Just like people, the most common reason pets gain weight is because they are eating over-processed, grain-filled diets that are very high in sugars. This translates into consuming excessive or inefficient calories, which in turn gets stored as fat. Switching to a diet made from natural whole foods, as well as controlling their feeding portions, will help your pet better regulate their weight. 




Healthy gums are firm and pink, black or spotted, just like the dog’s skin. Healthy teeth should be white and smooth. In nature, dogs chew bones, which clean their teeth and strengthen their jaw muscles. In addition, their mouths are naturally acidic, which deters any bacteria overgrowth. Please note that feeding a commercial dry diet changes the pH levels in their mouth and digestive tract, making your pet more susceptible to unfriendly bacteria overgrowth. 




The skin inside your pet’s ear should be light pink and clean. There should be some brownish wax, but a large amount of wax or crust is abnormal. Redness or swelling inside the ears indicates an infection or inflammation that may be localized or may indicate a larger internal health issue. 

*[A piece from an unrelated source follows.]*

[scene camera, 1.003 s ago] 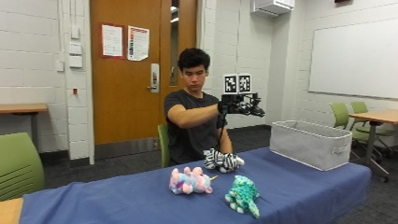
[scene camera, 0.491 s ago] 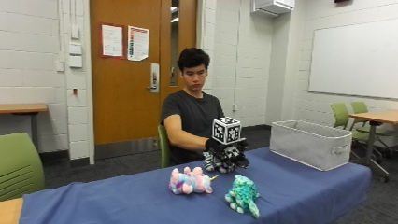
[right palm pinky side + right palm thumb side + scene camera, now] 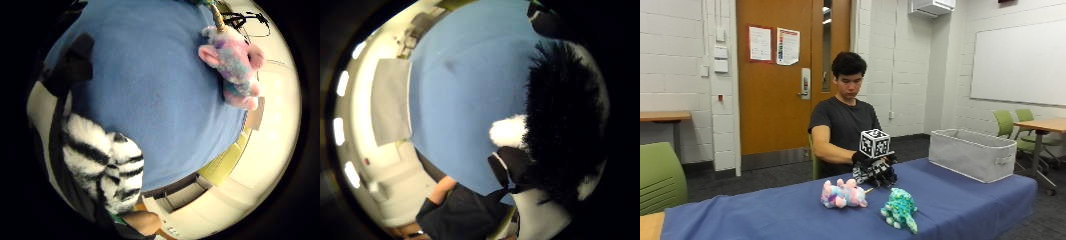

Let’s face it! As pet owners, we spend a lot of time talking about poop! It gives us an insight into our pet’s inner workings – especially their digestive system. A healthy stool should be fairly firm and low in odour. A healthy stool should not be excessive in size – remember that the digestive system should be breaking down and absorbing nutrients out of the food and excreting the waste. If the waste is the same size as what went in, then how much of that food is really benefiting your pet’s body? Many pet guardians find that the size and smell of their pet’s stool decreases when they switch to a raw diet because more of the food is utilized and less is wasted.


Most of the issues mentioned above, if caught early on, can be managed or even completely eliminated with a good quality fresh (or frozen) whole food diet without additional medical intervention. However, if you wait for signs of disease, the illness has already started to brew inside and the path to recovery is more involved. I’m sure you have all heard the idiom “an ounce of prevention is worth a pound of cure”. I believe in preventative nutrition, which means feeding a biologically appropriate diet right from the start rather than reacting to conditions when they arise.

Just remember: every time your pet eats or drinks, you are preventing disease, fighting it or feeding it!